Решительно невозможный человек. И еще этот плащ…
Борис Георгиевич, по должности принимающий важных гостей, оказался совершенно не готов к его визиту. Хуже того: было непонятно, зачем Маршалк явился. Никаких бед или скандалов в посольстве не случилось. Значит, это была тайная миссия. Но из МИДа ничего не сообщили. А потому…
Выводы казались молодому дипломату столь неприятными, что у него засосало под ложечкой. О прогулке можно было забыть. От прекрасного настроения осталось одно воспоминание. Борис Георгиевич непривычно резко приказал Кузякину, безуспешно боровшемуся с чемоданом, позвать прислугу, а не валять дурака. Он еще подумал: «Чем это набита поклажа? Не кирпичи же Колизея таскает за собой. Хотя с такого станется»…
Пока дипломат Ванзаров пребывал в хмурых размышлениях, Маршалк быстро удалялся от посольства. Он шел так уверенно, словно не раз бывал в Лондоне или, по меньшей мере, изучил карту. Ему не нужно было вертеть головой по сторонам, что всегда выдает приезжего. Маршалк словно ничего не замечал вокруг. И тем более не замечал удивленных взглядов дам, буравивших его спину. Появление на улице господина в столь вызывающем наряде сразу выдавало в нем иностранца да к тому же дурно воспитанного. Времена нынче были другие, викторианская строгость отстала, король Эдуард VII имел свободный нрав, но всему же есть предел. Нельзя же появляться на людях в чудовищном наряде, которому место в диких прериях. Это ужасно!
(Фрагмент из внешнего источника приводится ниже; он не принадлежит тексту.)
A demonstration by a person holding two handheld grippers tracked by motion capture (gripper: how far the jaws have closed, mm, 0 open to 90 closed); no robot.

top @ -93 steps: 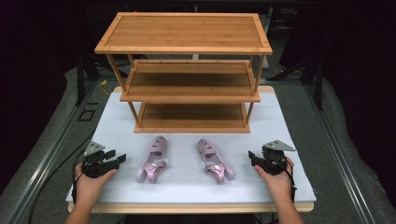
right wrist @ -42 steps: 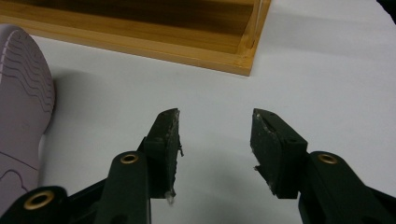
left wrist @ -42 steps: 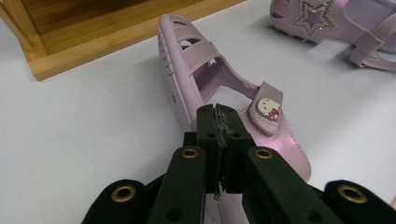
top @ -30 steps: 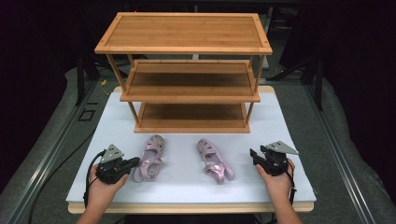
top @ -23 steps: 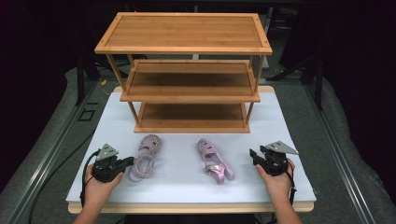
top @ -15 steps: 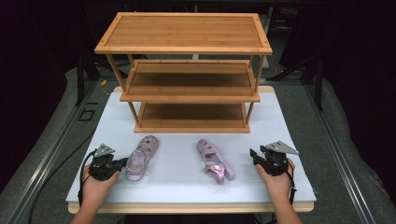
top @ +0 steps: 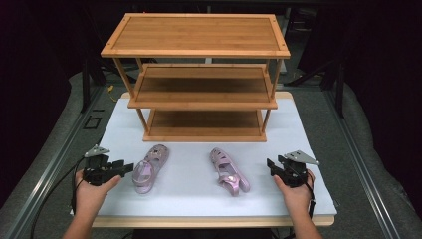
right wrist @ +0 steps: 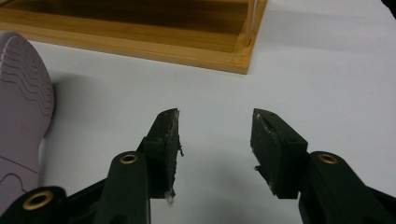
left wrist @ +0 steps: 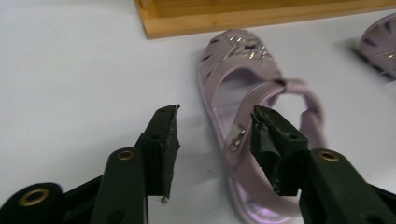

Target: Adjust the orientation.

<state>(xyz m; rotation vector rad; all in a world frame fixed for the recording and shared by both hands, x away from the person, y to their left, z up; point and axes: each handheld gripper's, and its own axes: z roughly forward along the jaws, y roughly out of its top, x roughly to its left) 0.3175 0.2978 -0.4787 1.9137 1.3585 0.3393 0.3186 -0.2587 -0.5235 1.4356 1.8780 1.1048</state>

На Маршалка неодобрительно поглядывали даже личности затрапезного и ободранного вида. Однако это не помешало ему свернуть на Борн-стрит и быстро найти трехэтажный особняк грязно-желтого кирпича, втиснутый между двухэтажными собратьями так тесно, будто им пришлось втягивать каменные плечи. Маршалк мягко постучал в дверь, которую мог вынести одним ударом плеча.
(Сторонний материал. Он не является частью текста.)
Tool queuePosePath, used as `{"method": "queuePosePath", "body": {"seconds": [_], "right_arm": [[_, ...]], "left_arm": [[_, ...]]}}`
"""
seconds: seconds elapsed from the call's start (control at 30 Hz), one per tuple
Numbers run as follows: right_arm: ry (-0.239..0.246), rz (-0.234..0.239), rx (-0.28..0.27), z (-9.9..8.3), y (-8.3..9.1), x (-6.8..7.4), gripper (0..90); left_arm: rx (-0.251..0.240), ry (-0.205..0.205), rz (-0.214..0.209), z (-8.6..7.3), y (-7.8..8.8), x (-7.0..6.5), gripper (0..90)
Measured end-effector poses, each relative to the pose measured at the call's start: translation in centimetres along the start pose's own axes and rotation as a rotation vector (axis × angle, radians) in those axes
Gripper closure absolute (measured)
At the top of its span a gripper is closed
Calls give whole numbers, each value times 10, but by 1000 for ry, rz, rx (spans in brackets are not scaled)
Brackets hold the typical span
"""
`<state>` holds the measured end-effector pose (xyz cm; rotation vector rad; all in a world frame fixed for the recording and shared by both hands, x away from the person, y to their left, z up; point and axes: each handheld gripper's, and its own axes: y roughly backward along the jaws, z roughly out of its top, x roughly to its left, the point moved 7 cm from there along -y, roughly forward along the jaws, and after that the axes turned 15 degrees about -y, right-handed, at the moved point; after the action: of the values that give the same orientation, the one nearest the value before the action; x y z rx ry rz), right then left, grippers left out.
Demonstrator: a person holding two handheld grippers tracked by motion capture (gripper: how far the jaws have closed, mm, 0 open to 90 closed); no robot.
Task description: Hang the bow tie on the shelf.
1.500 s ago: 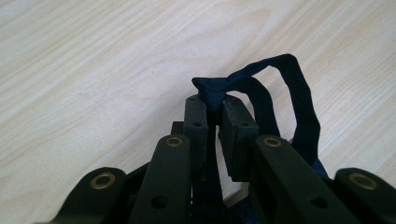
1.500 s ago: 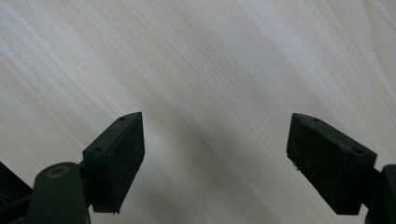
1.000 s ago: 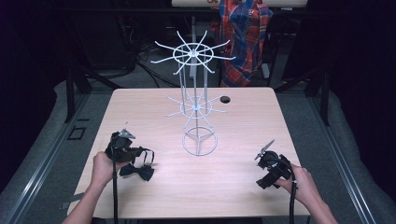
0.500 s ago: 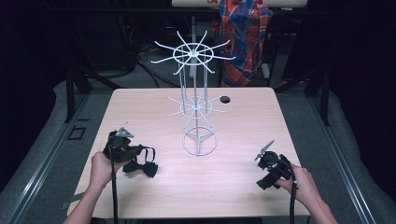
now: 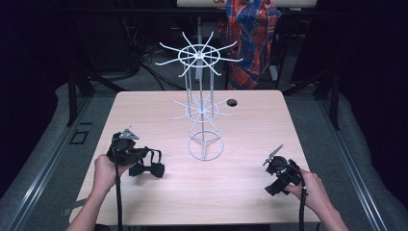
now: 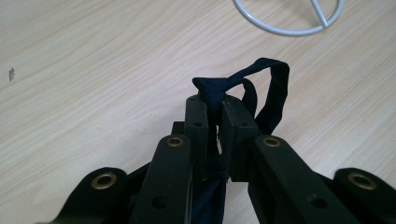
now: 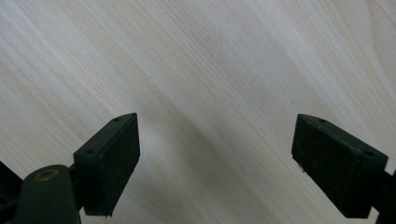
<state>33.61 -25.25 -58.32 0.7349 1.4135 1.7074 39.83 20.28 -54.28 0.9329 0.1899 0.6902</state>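
A dark navy bow tie (image 5: 150,168) with its strap loop hangs low over the wooden table (image 5: 250,120) at the front left. My left gripper (image 5: 142,156) is shut on it. In the left gripper view the pads pinch the knot of the bow tie (image 6: 212,88), my left gripper (image 6: 214,105) pointing toward the ring base (image 6: 289,18) of a white wire stand (image 5: 202,110). At the front right, my right gripper (image 5: 272,185) is held low over bare wood. Its jaws have just been opening, and my right gripper (image 7: 217,163) stands open with nothing between them.
The wire stand rises from the table's middle, with two tiers of radiating hook arms. A round cable hole (image 5: 232,102) lies behind it. A plaid cloth (image 5: 252,33) hangs beyond the far edge. Dark floor and rails surround the table.
My left gripper has drifted slightly to the right and away from me with the bow tie. The right hand has stayed in place.
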Motion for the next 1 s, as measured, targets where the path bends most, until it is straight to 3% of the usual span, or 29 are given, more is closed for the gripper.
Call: {"method": "queuePosePath", "body": {"seconds": [0.27, 0.37, 0.63, 1.0], "right_arm": [[-12, 12, -18, 0, -1, 0, 150], [0, 3, -8, -1, 1, -1, 150], [4, 10, -9, -1, 1, 0, 148], [-6, 32, -27, -1, 2, 1, 128]], "left_arm": [[-27, -20, 4, 11, 5, -3, 821], [-68, -34, 5, 23, 11, -8, 821], [-90, -71, -9, 35, 13, -16, 821], [-140, -74, 13, 48, 23, -12, 821]]}}
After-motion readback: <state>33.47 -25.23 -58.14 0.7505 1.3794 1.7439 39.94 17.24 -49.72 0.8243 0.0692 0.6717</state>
На пороге появилась невысокая дама с потертым лицом, в том возрасте, когда не важно, сколько на самом деле женщине лет. Чистенький передник нес отметины многих стирок. При виде иностранца она выразила дружелюбное удивление и изо всех сил постаралась не коситься на чудовищный плащ.
– Я ищу мисс Торвальдсен, – сказал Маршалк, забыв представиться.
Женщина кивнула.
– Эта милая леди снимает у меня квартиру. А вы?..
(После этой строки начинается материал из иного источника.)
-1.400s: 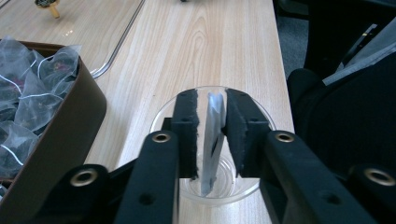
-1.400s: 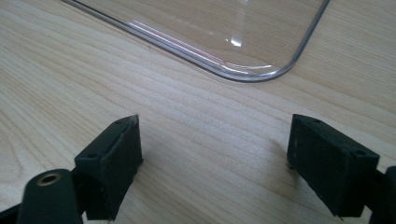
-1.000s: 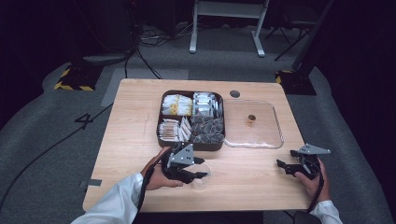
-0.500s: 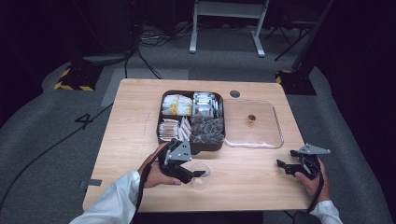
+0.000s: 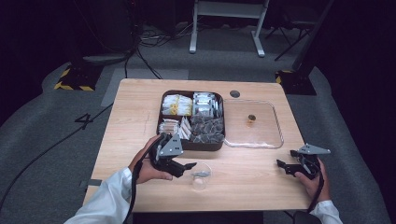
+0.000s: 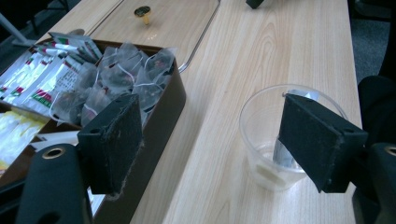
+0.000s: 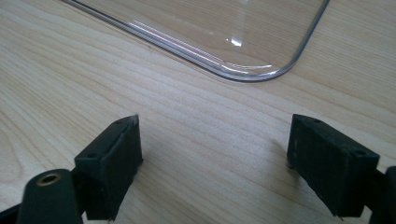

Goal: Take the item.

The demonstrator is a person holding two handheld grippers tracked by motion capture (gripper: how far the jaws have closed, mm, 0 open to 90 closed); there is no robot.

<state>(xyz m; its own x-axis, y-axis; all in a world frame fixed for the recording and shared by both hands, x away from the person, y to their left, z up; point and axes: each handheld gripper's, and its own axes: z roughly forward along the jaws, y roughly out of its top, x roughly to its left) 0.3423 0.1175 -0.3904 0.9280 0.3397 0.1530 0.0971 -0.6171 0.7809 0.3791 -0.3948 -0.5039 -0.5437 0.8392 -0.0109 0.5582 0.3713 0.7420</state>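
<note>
Cup: a clear plastic cup [image 5: 200, 175] stands upright on the wooden table [image 5: 140, 116], just in front of the brown tray's near edge; a tea bag [image 6: 285, 154] lies inside it, seen through the wall in the left gripper view.
Left gripper: the left gripper [image 5: 184, 166] sits just left of the cup, jaws spread wide and holding nothing — in its own view one jaw is in front of the cup, the other in front of the tray's corner.
Tray: the brown tray [image 5: 205, 145] is just behind the cup, divided into compartments; the one nearest the cup holds see-through pyramid tea bags [image 6: 126, 74], the others paper sachets [image 5: 176, 104].
Lid: a clear lid [image 5: 264, 140] with a small knob [image 5: 251, 118] lies flat, touching the tray's right side, behind and to the right of the cup.
Right gripper: the right gripper [image 5: 286, 167] is well to the right of the cup — jaws apart and empty, low over bare wood just in front of the lid's corner.
</note>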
– Дядюшка, – сказал Маршалк, поведя подбородком, что можно было принять за поклон. – Полагаю, вы и есть неподражаемая миссис Пинкс, домохозяйка и мастерица удивительных пудингов? Кларисса писала о вас в восторженных выражениях.
Слова пришлись миссис Пинкс по сердцу. Иностранец говорил так чисто, что и не признаешь чужака. Она зарделась, улыбка ее стала искренней.
– Моя дорогая племянница дома? – спросил гость.
Миссис Пинкс посторонилась, пропуская приятного джентльмена (жуткий плащ перестал ее беспокоить), однако она вынуждена была его огорчить: с милой леди они не виделись уже дня два, наверное, если не три. Хотя это неудивительно: Кларисса вела столь скромный и тихий образ жизни, что следить за ней не было никакой нужды. Но, разумеется, джентльмен мог подождать ее. Да, милая леди обычно запирала на ключ квартиру, но у нее найдется запасной, разумеется.
Плащ шуршал, задевая ступеньки, будто древний змей полз по дереву. Маршалк одолел два пролета узкой деревянной лестницы. Дверь съемной квартиры была заперта. Маршалк заглянул в замочную скважину: просвет закрыло цевье ключа. Ключ миссис Пинкс оказался бесполезен.